At Everyday Parenting Psychology, we provide gold-standard ADOS-based autism evaluations for children ages 6 through 12 at our Westchester and New York City offices. Our evaluations are designed not just to assign or rule out a diagnosis, but to give you a deep, nuanced understanding of how your child thinks, feels, and experiences the world. We specialize in differential diagnosis, carefully distinguishing autism from conditions that can look remarkably similar, including anxiety, ADHD, sensory processing differences, and attachment disruptions. This precision matters because the right understanding leads to the right support.

Families across Westchester County and NYC choose our practice because we combine clinical rigor with genuine compassion. We know that pursuing an evaluation is a significant step, one that often comes with uncertainty and emotion. Our team is here to walk alongside you through every stage of the process, providing clarity, context, and a path forward that honors your child's unique strengths and needs.

Our comprehensive autism evaluation for school-age children is a multi-component assessment designed to build a complete picture of your child's cognitive, social, emotional, and behavioral functioning.

At the center of the evaluation is the Autism Diagnostic Observation Schedule, Second Edition (ADOS-2), widely recognized as the gold standard in autism assessment. The ADOS-2 is a semi-structured, play-based, and conversational assessment that allows our clinician to directly observe how your child communicates, interacts, and responds in real time. It is administered by Dr. Samantha Smith, who is trained in ADOS administration and experienced in evaluating the complex presentations common in school-age children.

The evaluation extends well beyond the ADOS itself. It includes an in-depth caregiver interview where we gather your observations, concerns, and developmental history, because no one knows your child better than you do. 

We conduct IQ and cognitive testing to understand your child's intellectual profile, which is especially important for identifying twice-exceptional (2e) children whose giftedness may mask autism traits, or whose autism may obscure their intellectual strengths. Standardized questionnaires completed by parents and, when applicable, teachers, help us capture behavior across settings. A thorough review of prior records, including school reports, previous evaluations, and relevant medical history, ensures nothing is overlooked. When it would meaningfully inform our understanding, we also offer an optional classroom observation to see how your child navigates the social and sensory demands of the school environment.

What distinguishes our evaluation process is the care we take in differential diagnosis. Many children referred for autism assessment present with overlapping features of anxiety, ADHD, or sensory processing challenges. A trauma-informed lens is woven throughout, ensuring that behaviors rooted in relational or environmental experiences are not misattributed to autism, and that autism is not missed because another condition appears more prominent. The result is a comprehensive report that gives you clear answers, actionable recommendations, and a roadmap for supporting your child, whether or not the evaluation results in an autism diagnosis.

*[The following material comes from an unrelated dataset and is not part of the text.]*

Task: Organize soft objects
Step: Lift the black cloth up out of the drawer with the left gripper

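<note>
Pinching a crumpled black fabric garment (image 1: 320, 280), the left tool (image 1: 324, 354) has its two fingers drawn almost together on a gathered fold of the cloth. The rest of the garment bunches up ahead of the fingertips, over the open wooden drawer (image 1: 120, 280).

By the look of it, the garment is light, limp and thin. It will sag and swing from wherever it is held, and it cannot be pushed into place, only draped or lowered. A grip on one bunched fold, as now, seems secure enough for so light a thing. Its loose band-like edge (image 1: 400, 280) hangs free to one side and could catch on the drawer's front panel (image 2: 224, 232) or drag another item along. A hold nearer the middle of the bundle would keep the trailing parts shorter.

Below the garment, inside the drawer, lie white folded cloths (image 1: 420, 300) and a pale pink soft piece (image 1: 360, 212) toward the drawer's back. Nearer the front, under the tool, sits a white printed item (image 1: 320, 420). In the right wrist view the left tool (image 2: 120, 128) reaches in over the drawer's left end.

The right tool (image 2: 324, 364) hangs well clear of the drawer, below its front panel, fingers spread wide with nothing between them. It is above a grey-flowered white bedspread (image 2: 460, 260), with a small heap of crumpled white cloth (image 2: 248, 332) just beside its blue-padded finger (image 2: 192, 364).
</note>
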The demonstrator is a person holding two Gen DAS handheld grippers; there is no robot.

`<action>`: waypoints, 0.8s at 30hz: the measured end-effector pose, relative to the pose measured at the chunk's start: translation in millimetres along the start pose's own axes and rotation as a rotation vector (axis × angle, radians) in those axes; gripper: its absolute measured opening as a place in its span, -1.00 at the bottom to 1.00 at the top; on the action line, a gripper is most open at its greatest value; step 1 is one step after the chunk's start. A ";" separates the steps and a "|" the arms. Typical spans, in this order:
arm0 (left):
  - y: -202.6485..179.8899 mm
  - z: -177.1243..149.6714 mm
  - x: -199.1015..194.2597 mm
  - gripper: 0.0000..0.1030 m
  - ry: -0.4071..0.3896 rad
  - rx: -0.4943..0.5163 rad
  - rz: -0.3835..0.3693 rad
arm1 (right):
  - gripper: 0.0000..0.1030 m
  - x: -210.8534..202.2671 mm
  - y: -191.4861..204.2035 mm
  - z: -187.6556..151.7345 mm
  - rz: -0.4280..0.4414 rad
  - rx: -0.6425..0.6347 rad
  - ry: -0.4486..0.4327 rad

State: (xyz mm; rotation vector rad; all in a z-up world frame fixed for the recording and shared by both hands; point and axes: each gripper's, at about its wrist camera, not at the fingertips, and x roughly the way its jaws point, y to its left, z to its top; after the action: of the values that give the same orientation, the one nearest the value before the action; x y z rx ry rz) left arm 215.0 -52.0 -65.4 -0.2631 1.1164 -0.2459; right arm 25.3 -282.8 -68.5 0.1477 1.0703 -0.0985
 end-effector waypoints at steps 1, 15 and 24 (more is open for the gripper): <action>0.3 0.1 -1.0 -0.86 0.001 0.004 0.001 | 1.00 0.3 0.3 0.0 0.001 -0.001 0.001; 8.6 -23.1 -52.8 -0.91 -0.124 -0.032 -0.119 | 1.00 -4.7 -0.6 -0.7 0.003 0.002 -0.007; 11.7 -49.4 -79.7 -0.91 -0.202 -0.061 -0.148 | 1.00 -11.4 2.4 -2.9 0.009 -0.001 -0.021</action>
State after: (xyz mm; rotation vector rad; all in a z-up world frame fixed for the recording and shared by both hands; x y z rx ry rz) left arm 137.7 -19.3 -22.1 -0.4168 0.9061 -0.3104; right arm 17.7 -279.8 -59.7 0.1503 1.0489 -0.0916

Get Clear Answers About Your Child's Development

Key Benefits

  • The ADOS-2 is not a checklist or a screening tool; it is the most rigorously validated observational assessment for autism available today, and its proper administration requires specialized training and clinical expertise. At Everyday Parenting Psychology, ADOS evaluations are conducted by Dr. Samantha Smith, whose training in ADOS administration ensures that the nuanced social communication patterns, restricted interests, and behavioral flexibility differences characteristic of autism are accurately identified and interpreted.

    For families in Westchester and New York City, access to a truly qualified ADOS evaluator matters enormously. Many providers offer autism evaluations that rely primarily on parent questionnaires or brief clinical interviews, tools that, while useful, cannot capture the real-time social and communicative behaviors the ADOS is designed to elicit. The ADOS creates structured opportunities for your child to demonstrate how they initiate conversation, respond to social overtures, use gestures, engage in imaginative play, and manage transitions. These observations, combined with clinical judgment, produce a level of diagnostic clarity that questionnaires alone cannot achieve.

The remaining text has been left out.